I had spent part of the time making Kofta meatballs for the party. They shrank to tiny little ball shapes. I was beginning to think I was having an Alice in Wonderland moment, with things shrinking and growing all over the place.  Apparently they tasted good, my husband ate three!  Before we set off for the party I realised that ten tiny Koftas were not enough of a contribution to the party, so went to my local butchers and bought 10 large sausage rolls that he'd made that morning and cut them in half to make 20 medium sausage rolls. Growing and shrinking again!

We got to the training in good time, but I couldn't do musket training as my ankles hurt too much. So I sat with my feet up finishing my sewing, while hubby went for drill.  His musket wouldn't fire - there was a fault with the mechanism, so he had to give his gunpowder back.

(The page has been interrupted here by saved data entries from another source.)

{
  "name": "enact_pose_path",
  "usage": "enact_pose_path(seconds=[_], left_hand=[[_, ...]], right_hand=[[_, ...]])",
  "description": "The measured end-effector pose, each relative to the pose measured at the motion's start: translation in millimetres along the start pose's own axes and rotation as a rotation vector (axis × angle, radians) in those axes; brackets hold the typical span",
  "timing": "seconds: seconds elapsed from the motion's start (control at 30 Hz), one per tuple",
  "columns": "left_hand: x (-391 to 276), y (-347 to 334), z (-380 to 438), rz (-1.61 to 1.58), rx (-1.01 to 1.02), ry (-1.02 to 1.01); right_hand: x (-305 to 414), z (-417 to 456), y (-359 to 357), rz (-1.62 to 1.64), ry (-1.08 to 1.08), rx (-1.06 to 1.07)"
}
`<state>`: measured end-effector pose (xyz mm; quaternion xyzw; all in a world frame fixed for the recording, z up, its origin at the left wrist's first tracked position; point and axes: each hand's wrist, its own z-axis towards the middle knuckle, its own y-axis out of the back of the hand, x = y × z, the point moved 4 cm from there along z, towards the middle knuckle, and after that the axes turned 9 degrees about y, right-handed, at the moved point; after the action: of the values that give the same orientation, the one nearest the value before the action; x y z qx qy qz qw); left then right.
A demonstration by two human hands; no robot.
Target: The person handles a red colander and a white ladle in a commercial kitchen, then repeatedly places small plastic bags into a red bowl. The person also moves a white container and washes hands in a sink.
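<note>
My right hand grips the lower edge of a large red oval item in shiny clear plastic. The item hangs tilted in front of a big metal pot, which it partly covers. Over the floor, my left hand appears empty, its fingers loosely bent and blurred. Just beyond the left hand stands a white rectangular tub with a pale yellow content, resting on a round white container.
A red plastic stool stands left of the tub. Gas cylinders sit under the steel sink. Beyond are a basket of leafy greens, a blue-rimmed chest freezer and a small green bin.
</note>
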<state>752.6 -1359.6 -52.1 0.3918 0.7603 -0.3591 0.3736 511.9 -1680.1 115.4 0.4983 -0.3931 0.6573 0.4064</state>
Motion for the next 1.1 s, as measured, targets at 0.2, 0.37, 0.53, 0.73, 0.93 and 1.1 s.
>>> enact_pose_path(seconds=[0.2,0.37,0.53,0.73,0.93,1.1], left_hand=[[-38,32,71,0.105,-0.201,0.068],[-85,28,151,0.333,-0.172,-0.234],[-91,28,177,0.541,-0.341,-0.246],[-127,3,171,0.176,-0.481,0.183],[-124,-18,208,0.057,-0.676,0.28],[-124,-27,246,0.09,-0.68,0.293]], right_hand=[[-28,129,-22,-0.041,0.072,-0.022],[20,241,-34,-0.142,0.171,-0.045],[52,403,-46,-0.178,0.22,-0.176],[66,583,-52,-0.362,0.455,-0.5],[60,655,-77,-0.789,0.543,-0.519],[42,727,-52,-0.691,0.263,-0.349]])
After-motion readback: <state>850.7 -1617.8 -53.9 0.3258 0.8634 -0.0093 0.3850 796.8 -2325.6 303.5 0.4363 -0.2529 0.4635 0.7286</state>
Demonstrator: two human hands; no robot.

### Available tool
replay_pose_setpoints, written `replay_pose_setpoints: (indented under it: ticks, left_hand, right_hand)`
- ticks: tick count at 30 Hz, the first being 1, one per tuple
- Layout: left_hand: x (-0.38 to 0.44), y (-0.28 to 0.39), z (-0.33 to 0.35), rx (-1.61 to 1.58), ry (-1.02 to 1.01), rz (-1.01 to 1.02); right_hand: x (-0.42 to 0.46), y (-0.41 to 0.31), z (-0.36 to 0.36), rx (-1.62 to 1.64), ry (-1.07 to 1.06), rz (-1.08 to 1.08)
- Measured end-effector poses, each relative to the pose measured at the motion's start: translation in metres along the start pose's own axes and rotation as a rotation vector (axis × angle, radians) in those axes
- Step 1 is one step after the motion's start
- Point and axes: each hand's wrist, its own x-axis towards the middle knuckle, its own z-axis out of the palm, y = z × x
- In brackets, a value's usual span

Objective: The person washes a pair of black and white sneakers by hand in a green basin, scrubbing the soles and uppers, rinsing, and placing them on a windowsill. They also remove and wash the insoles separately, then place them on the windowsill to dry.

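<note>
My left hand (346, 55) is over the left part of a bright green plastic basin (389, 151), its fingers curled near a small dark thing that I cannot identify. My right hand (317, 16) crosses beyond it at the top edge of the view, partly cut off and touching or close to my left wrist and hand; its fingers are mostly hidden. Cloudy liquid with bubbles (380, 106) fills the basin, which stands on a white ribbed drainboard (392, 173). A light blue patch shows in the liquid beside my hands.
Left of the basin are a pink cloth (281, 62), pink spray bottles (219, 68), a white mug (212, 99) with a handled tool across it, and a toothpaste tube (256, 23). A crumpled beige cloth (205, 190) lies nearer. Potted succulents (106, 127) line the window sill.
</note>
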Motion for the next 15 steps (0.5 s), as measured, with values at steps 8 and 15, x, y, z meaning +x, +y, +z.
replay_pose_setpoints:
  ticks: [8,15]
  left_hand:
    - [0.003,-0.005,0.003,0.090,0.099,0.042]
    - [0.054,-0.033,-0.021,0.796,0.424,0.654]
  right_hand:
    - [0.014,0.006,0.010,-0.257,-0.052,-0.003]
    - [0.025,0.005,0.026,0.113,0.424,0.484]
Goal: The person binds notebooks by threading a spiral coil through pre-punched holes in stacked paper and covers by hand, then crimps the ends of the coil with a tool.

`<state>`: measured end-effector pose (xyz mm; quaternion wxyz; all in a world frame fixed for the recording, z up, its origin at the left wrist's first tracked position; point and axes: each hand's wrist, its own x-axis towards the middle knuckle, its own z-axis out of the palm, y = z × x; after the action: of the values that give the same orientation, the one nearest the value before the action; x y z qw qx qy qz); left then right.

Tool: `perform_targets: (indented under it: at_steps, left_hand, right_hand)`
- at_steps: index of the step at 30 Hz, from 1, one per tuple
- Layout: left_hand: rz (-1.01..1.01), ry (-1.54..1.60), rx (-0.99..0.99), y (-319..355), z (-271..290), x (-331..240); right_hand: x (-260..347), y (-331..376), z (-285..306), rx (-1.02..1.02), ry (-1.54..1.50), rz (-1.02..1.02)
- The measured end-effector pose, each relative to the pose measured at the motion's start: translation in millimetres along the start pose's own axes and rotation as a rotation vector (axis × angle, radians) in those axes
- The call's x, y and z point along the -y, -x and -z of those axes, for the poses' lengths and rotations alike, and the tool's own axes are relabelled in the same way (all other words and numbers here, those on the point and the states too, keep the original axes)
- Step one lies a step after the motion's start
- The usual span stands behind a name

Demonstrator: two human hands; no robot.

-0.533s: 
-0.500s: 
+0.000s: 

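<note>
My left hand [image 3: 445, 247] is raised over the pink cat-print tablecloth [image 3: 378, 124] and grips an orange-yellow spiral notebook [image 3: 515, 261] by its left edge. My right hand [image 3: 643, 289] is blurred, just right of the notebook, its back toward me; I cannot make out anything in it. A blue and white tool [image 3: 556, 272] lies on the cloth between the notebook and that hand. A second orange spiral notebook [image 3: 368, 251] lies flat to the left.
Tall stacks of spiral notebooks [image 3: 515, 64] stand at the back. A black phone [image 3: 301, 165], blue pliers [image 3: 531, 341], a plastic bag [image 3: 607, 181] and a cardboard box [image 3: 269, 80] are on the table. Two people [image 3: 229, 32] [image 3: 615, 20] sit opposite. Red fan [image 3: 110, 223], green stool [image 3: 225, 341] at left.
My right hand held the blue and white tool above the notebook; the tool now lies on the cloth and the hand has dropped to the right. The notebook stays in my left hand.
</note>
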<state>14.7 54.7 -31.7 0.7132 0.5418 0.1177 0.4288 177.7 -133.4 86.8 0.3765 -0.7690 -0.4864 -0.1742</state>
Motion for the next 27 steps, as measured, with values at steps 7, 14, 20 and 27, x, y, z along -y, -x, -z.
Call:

The party was a big success, I squeezed my big banana feet into my dancing latchets, put on my newly made dress, put the sausage rolls and koftas in the fridge and it was all fine.
I took half a pint of Bailey's Irish Cream in an authentic mug, thinking I'm going to hurt tomorrow, lets make it worthwhile!
Image may contain: 3 people, people standingOn the left is my friend Jenni and I'm on the right in my newly finished dress clutching an authentic mug of Baileys.

Life was fine, we were having fun, got the caravan back into storage, and were just setting off for home when the power steering on the car went!

So it was an up and down weekend, but parts of it were lovely!